## Exercise goal
Could you please find each line in the records that contains the word "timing" and copy it?

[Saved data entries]
————
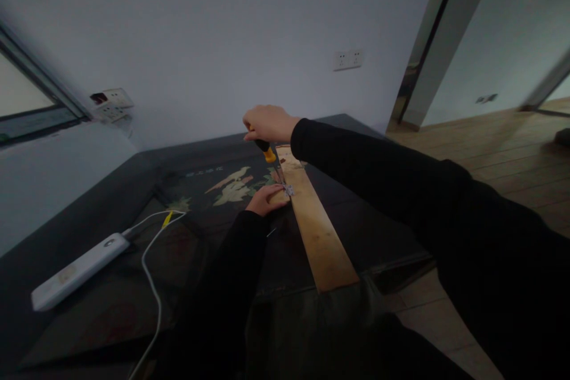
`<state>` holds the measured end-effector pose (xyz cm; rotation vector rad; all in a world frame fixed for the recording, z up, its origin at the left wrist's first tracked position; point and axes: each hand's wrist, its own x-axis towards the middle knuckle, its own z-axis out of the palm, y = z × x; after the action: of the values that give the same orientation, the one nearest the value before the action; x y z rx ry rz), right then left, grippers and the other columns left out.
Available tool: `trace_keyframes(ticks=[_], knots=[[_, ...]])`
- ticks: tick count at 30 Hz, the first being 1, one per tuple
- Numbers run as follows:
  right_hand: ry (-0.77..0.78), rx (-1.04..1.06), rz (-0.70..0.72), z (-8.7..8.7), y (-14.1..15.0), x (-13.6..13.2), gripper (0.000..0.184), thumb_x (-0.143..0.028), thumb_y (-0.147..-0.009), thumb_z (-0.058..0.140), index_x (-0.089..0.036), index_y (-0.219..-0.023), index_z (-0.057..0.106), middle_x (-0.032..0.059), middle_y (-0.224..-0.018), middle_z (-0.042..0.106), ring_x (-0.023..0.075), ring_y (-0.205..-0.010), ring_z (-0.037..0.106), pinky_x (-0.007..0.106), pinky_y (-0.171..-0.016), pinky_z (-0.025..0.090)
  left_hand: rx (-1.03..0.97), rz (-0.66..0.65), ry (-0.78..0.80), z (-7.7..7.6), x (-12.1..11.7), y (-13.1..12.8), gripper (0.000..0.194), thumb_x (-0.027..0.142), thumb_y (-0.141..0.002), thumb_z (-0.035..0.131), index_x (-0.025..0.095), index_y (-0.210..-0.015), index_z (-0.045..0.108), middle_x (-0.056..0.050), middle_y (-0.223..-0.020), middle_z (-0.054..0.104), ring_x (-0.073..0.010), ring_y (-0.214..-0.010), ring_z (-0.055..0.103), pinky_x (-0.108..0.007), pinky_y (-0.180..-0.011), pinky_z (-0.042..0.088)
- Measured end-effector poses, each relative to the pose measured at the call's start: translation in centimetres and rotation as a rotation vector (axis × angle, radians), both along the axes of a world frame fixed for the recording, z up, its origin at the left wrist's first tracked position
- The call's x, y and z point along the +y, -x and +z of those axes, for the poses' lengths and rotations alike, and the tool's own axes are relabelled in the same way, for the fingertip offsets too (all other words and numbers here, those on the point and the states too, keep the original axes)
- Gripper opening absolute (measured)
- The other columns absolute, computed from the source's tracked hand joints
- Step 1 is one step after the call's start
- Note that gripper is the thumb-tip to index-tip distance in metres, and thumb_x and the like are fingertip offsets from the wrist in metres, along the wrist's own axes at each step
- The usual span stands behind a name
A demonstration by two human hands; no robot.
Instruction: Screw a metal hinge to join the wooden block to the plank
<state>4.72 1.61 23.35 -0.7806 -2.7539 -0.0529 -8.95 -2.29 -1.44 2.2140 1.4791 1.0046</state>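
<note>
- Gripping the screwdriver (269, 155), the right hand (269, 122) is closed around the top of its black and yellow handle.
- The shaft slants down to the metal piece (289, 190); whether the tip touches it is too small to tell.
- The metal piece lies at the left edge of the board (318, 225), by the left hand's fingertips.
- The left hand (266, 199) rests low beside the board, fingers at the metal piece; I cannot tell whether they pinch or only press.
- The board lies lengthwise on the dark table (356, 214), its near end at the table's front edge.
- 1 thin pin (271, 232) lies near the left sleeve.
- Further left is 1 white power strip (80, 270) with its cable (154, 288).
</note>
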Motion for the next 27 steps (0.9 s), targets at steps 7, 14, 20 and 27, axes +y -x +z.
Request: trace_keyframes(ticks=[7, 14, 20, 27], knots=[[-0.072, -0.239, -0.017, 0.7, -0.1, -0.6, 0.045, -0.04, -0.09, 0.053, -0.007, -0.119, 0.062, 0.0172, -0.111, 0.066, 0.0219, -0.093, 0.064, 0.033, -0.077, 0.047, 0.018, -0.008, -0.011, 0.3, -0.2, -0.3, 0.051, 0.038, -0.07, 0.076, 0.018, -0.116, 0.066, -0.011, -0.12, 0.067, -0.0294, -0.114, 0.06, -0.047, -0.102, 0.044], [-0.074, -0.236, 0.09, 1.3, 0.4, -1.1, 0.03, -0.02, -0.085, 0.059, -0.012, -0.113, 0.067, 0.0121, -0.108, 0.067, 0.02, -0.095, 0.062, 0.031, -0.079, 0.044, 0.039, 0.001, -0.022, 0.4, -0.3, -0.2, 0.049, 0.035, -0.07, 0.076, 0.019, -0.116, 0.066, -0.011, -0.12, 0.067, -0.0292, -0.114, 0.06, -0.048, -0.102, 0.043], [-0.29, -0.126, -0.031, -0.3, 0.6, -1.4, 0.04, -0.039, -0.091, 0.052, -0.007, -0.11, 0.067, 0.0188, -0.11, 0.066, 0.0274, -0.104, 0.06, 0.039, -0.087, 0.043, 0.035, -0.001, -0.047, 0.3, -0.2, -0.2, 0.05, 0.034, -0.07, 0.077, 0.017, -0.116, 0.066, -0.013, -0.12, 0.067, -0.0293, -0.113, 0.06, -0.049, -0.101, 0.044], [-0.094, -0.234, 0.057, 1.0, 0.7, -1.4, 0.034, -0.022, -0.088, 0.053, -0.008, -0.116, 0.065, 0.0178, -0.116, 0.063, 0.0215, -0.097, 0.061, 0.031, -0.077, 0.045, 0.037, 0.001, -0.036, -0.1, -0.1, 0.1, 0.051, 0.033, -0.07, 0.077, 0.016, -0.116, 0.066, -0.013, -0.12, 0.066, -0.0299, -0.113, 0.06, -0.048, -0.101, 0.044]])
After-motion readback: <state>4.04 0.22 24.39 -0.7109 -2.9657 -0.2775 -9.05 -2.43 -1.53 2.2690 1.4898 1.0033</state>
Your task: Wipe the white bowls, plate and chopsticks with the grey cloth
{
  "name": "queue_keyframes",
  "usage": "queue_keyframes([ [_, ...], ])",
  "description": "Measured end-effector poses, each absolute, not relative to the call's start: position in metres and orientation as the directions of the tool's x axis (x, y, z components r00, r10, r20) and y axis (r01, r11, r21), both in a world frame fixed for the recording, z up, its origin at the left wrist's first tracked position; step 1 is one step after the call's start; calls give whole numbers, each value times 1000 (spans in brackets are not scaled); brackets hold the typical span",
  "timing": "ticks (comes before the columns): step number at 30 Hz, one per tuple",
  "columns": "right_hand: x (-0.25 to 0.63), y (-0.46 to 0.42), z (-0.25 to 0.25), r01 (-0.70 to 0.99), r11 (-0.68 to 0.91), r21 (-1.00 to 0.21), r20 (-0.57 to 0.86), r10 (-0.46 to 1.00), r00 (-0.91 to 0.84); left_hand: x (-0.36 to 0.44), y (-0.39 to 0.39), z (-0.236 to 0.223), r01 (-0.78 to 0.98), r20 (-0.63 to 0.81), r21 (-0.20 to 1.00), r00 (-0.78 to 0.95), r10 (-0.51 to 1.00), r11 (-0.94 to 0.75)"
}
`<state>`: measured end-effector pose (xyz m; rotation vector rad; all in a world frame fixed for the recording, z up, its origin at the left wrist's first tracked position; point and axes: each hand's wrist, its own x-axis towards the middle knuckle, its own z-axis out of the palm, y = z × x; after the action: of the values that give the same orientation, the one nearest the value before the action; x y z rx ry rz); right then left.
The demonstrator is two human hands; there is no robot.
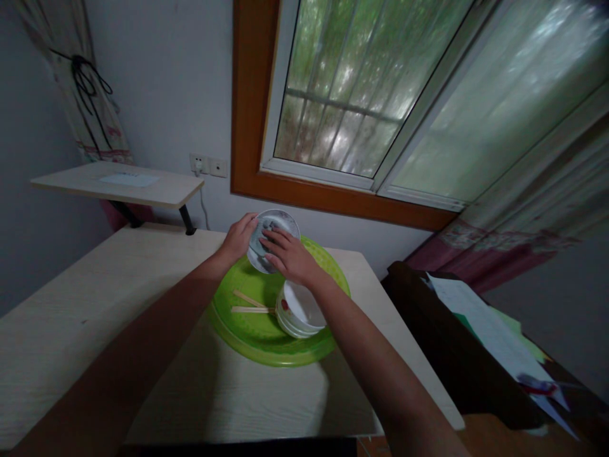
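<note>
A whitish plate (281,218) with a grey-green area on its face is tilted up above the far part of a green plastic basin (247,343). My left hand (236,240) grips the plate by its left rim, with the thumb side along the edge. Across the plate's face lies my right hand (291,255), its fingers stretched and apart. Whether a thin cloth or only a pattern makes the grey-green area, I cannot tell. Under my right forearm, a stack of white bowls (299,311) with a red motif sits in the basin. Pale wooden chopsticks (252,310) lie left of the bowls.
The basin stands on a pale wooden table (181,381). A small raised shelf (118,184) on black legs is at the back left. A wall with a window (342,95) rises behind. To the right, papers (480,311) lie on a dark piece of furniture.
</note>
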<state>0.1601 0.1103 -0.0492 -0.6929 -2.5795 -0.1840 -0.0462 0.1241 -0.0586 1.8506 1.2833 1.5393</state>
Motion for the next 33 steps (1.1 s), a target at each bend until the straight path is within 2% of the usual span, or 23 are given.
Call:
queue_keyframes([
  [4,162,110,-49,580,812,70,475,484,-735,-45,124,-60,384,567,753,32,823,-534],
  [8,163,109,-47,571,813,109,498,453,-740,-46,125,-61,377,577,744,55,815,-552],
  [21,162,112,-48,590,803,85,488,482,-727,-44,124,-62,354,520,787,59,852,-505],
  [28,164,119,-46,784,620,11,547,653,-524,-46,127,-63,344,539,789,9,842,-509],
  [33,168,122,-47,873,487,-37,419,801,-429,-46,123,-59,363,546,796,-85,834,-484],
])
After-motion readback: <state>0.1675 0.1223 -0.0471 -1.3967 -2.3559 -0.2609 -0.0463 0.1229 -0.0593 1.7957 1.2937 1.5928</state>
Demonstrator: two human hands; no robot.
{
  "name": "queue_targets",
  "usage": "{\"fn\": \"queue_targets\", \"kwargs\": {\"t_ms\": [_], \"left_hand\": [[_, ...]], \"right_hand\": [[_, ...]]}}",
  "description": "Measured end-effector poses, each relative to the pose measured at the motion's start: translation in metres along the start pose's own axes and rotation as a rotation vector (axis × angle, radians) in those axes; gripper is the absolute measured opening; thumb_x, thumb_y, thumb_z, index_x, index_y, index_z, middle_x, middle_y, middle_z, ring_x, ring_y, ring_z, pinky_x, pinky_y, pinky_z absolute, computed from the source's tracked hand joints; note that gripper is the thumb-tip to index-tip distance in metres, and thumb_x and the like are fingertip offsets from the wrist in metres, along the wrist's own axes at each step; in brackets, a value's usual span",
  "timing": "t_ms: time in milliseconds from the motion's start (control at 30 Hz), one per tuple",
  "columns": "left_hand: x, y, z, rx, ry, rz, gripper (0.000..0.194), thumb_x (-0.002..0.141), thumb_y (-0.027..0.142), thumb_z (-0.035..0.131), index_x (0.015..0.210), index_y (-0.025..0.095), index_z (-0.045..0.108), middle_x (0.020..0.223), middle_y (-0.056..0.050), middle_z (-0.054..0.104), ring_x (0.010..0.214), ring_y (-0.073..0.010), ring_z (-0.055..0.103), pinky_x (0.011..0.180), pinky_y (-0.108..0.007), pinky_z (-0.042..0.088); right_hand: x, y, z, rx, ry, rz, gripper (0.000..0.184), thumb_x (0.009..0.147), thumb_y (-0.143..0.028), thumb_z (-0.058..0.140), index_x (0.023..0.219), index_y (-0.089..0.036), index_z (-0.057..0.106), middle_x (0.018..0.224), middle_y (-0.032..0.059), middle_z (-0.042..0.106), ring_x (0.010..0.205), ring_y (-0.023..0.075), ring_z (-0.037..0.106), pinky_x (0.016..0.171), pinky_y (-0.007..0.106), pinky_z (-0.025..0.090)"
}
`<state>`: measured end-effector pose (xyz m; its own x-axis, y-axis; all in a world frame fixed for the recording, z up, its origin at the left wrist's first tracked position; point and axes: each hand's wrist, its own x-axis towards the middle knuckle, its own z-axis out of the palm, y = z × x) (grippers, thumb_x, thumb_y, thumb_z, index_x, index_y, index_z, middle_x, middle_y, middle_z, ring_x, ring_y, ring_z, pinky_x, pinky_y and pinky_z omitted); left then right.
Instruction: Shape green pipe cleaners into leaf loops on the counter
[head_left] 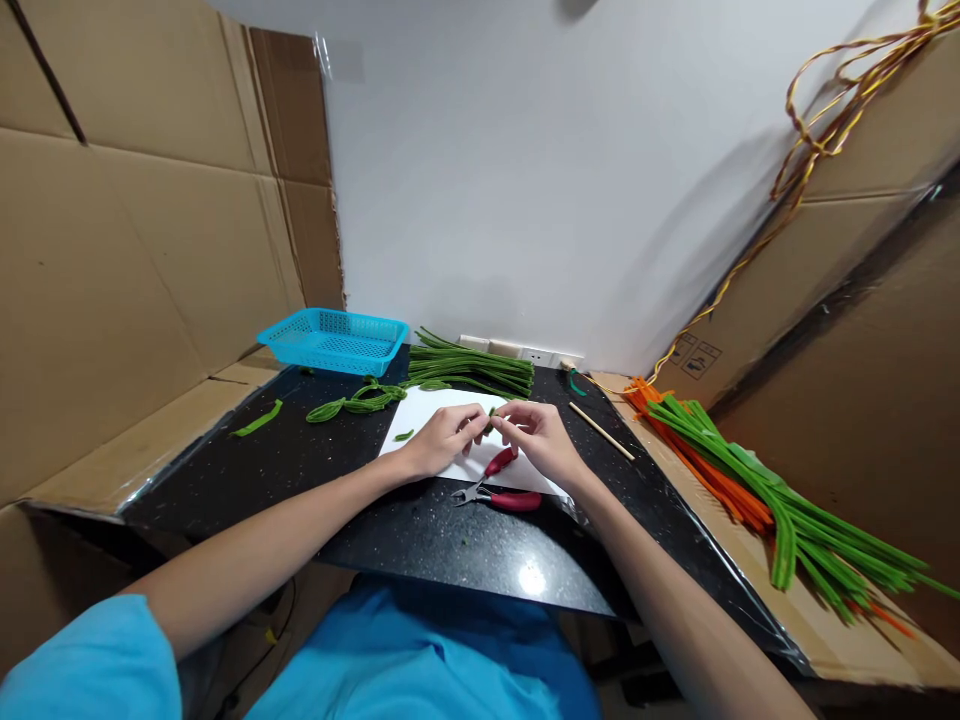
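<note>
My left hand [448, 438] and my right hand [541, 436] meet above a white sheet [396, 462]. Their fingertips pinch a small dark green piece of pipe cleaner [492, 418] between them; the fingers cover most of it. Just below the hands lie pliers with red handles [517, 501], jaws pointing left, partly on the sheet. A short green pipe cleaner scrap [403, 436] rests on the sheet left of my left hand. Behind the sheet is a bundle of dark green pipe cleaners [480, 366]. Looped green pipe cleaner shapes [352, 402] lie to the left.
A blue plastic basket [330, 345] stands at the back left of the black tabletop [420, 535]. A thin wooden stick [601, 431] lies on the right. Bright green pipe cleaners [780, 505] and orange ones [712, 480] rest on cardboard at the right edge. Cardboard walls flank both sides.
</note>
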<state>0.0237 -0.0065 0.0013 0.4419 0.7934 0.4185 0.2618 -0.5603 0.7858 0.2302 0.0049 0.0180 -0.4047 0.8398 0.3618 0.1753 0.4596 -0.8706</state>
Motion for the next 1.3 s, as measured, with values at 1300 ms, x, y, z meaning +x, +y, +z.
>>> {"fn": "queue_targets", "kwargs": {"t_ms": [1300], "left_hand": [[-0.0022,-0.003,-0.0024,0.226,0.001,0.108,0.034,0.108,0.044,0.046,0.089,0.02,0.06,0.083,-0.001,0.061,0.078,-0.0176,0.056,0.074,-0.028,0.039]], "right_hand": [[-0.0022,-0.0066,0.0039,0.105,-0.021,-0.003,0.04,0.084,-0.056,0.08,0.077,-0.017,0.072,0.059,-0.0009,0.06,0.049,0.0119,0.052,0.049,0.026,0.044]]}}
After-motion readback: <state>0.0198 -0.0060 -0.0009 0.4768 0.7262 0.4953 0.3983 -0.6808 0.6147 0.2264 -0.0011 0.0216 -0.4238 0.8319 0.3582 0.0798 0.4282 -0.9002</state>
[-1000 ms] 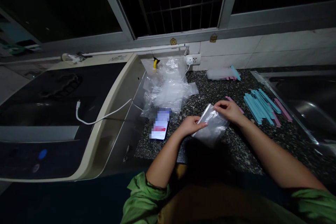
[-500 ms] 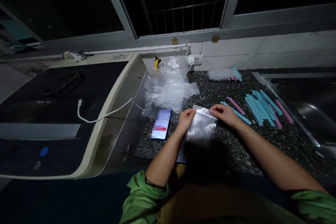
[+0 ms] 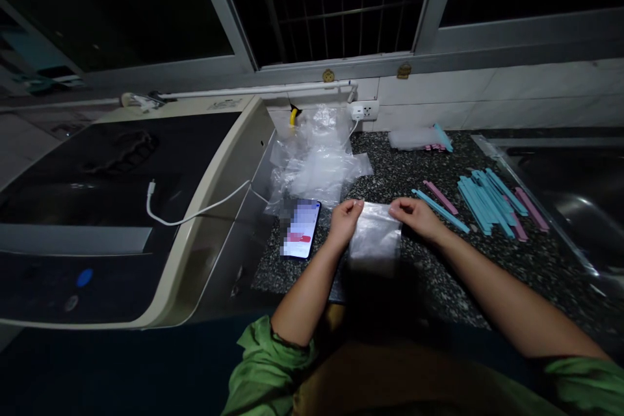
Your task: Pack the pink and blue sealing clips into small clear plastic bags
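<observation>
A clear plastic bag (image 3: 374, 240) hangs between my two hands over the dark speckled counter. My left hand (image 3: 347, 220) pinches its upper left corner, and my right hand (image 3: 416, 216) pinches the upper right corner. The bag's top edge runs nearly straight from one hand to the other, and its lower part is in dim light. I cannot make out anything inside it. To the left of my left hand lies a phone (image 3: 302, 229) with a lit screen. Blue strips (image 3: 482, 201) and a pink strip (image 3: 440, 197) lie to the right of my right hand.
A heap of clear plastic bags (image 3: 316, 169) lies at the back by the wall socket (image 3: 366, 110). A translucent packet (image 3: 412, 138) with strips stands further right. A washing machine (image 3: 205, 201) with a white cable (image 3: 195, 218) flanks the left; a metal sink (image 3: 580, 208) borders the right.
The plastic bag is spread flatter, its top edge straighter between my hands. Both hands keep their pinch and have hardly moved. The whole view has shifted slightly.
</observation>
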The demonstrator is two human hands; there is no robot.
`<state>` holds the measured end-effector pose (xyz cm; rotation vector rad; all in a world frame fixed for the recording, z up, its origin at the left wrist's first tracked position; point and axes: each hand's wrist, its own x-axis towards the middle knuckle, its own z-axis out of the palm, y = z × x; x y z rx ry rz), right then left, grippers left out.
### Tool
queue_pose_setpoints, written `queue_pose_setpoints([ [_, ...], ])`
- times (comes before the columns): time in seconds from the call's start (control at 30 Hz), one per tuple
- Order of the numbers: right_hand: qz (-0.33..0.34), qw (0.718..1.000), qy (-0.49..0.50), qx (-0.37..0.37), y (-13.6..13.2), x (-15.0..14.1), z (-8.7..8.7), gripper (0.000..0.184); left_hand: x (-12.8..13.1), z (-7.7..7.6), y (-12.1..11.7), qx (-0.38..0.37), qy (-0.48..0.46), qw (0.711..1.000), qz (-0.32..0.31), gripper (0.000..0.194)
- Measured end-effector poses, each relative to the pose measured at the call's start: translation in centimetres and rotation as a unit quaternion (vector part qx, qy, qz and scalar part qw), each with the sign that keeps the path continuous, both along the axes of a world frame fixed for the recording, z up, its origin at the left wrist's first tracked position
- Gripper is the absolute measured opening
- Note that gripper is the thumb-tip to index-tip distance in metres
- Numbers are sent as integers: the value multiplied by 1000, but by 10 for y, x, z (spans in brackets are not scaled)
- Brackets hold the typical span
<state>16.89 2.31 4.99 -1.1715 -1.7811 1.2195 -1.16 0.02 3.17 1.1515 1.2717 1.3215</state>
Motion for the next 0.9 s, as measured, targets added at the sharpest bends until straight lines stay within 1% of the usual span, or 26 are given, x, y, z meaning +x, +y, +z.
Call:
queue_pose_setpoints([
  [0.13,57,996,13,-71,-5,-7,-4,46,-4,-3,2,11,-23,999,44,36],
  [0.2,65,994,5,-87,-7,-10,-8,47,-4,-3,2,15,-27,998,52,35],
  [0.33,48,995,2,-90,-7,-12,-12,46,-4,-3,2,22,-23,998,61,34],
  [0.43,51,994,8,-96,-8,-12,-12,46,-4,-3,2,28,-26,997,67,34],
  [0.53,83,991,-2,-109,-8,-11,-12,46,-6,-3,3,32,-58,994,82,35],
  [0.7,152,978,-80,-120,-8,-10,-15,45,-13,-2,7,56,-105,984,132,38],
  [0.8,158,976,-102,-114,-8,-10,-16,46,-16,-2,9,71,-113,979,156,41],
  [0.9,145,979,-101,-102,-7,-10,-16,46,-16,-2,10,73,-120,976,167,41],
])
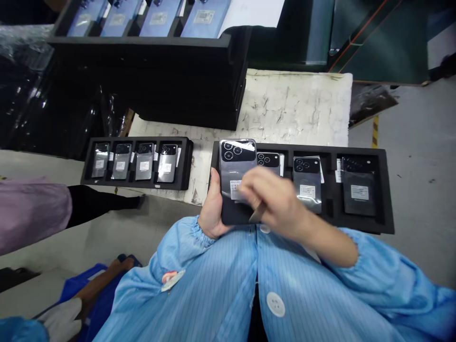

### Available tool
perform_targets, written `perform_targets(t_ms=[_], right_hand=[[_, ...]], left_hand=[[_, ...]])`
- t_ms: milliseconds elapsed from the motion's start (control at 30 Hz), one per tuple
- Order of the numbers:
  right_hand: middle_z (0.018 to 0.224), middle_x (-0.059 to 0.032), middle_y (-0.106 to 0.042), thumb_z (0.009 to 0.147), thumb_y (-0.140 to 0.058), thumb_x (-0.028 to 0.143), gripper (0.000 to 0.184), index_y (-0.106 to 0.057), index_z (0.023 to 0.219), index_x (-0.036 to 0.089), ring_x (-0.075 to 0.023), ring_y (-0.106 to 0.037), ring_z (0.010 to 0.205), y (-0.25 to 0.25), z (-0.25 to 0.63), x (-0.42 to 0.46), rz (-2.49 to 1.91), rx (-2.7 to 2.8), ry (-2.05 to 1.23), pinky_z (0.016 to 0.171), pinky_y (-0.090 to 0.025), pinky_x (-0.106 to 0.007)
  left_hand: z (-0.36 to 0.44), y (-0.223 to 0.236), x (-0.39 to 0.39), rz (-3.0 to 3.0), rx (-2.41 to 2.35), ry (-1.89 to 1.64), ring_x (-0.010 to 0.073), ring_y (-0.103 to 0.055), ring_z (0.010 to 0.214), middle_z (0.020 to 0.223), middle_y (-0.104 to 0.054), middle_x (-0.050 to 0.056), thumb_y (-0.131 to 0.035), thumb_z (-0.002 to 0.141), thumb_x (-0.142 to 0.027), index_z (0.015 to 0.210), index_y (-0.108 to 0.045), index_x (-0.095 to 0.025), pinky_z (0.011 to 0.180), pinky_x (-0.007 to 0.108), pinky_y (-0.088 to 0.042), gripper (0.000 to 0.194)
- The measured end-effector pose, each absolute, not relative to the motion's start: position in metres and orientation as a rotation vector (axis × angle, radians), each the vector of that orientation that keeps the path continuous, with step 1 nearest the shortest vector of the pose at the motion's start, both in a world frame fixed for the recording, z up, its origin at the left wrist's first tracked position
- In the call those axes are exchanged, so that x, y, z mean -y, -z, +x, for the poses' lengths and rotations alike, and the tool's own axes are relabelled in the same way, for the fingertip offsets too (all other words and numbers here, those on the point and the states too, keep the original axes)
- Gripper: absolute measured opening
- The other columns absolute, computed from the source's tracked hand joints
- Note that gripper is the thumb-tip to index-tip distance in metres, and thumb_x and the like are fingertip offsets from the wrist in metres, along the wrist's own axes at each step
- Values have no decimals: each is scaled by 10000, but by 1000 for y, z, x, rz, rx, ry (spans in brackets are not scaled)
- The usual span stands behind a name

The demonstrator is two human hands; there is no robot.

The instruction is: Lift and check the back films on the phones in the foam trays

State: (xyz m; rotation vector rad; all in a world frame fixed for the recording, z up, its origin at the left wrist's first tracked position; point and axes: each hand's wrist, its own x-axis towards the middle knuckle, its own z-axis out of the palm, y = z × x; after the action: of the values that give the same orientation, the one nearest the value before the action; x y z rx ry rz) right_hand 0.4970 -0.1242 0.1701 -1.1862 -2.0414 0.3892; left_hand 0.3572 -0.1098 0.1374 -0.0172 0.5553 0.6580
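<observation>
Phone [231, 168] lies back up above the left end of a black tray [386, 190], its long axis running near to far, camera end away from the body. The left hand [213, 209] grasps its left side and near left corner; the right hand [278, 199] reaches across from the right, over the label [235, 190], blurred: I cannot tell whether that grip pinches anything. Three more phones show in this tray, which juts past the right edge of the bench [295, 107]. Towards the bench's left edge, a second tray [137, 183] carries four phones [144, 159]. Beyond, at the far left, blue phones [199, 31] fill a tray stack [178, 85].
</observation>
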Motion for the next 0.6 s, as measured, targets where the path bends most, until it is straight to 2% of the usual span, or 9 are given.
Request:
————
## Response for this exercise
  "timing": "ticks (comes before the columns): step number at 30 Hz, one per tuple",
  "timing": "t_ms: time in milliseconds from the motion's start (control at 30 Hz), one per tuple",

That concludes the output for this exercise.